▶ _WHAT YOU NEED TO DO_
Please repeat the listing below in its entirety, exactly.
**** RECORD EXTRACTS
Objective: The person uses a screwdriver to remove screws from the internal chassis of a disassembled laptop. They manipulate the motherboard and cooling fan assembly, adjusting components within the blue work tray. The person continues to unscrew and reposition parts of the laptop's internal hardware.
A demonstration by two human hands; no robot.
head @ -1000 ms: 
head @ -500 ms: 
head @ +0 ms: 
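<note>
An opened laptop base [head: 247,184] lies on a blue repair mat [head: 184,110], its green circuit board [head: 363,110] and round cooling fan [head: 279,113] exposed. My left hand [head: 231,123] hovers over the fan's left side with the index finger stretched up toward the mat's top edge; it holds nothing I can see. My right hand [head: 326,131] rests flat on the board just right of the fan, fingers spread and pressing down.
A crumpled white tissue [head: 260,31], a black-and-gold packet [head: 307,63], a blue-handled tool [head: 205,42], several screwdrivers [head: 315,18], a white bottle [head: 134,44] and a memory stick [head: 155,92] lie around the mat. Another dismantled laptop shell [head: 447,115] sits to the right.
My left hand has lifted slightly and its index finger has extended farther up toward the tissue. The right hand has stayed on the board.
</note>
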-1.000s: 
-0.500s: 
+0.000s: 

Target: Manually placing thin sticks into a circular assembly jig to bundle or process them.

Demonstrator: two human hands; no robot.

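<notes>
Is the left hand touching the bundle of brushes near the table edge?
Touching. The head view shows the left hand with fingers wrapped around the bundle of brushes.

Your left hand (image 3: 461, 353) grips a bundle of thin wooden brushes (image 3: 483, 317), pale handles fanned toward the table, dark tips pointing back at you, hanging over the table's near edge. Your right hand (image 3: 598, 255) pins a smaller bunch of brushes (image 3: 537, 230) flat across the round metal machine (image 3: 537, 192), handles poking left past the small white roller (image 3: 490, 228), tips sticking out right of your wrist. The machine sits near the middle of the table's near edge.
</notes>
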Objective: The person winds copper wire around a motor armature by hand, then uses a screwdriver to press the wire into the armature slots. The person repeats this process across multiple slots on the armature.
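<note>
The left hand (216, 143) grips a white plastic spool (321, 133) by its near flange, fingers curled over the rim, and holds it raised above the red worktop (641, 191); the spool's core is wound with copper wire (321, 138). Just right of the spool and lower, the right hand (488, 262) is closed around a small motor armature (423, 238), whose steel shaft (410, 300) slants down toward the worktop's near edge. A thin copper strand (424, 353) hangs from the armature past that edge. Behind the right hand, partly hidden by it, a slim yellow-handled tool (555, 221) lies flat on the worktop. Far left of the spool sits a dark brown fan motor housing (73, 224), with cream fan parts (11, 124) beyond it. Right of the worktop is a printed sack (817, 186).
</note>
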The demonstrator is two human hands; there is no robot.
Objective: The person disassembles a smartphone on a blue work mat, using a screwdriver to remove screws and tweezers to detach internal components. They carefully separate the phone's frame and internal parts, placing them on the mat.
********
▶ _RESULT OF THIS EXERCISE_
Objective: The person uses a screwdriver to remove screws from the internal chassis of a disassembled laptop. They manipulate the motherboard and cooling fan assembly, adjusting components within the blue work tray. The person continues to unscrew and reposition parts of the laptop's internal hardware.
A demonstration by two human hands; no robot.
head @ -1000 ms: 
head @ -500 ms: 
head @ +0 ms: 
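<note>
An opened laptop base [head: 247,184] lies on a blue repair mat [head: 184,110], its green circuit board [head: 363,110] and round cooling fan [head: 279,113] exposed. My left hand [head: 231,123] hovers over the fan's left side with the index finger stretched up toward the mat's top edge; it holds nothing I can see. My right hand [head: 326,131] rests flat on the board just right of the fan, fingers spread and pressing down.
A crumpled white tissue [head: 260,31], a black-and-gold packet [head: 307,63], a blue-handled tool [head: 205,42], several screwdrivers [head: 315,18], a white bottle [head: 134,44] and a memory stick [head: 155,92] lie around the mat. Another dismantled laptop shell [head: 447,115] sits to the right.
My left hand has lifted slightly and its index finger has extended farther up toward the tissue. The right hand has stayed on the board.
</note>
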-1.000s: 
-0.500s: 
+0.000s: 

Target: Manually placing thin sticks into a circular assembly jig to bundle or process them.

Demonstrator: two human hands; no robot.

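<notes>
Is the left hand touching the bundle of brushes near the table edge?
Touching. The head view shows the left hand with fingers wrapped around the bundle of brushes.

Your left hand (image 3: 461, 353) grips a bundle of thin wooden brushes (image 3: 483, 317), pale handles fanned toward the table, dark tips pointing back at you, hanging over the table's near edge. Your right hand (image 3: 598, 255) pins a smaller bunch of brushes (image 3: 537, 230) flat across the round metal machine (image 3: 537, 192), handles poking left past the small white roller (image 3: 490, 228), tips sticking out right of your wrist. The machine sits near the middle of the table's near edge.
</notes>
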Objective: The person winds copper wire around a motor armature by hand, then uses a screwdriver to press the wire into the armature slots. The person repeats this process across multiple slots on the armature.
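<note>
The left hand (216, 143) grips a white plastic spool (321, 133) by its near flange, fingers curled over the rim, and holds it raised above the red worktop (641, 191); the spool's core is wound with copper wire (321, 138). Just right of the spool and lower, the right hand (488, 262) is closed around a small motor armature (423, 238), whose steel shaft (410, 300) slants down toward the worktop's near edge. A thin copper strand (424, 353) hangs from the armature past that edge. Behind the right hand, partly hidden by it, a slim yellow-handled tool (555, 221) lies flat on the worktop. Far left of the spool sits a dark brown fan motor housing (73, 224), with cream fan parts (11, 124) beyond it. Right of the worktop is a printed sack (817, 186).
</note>
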The demonstrator is two human hands; there is no robot.
Objective: The person disassembles a smartphone on a blue work mat, using a screwdriver to remove screws and tweezers to detach internal components. They carefully separate the phone's frame and internal parts, placing them on the mat.

The required answer is now complete.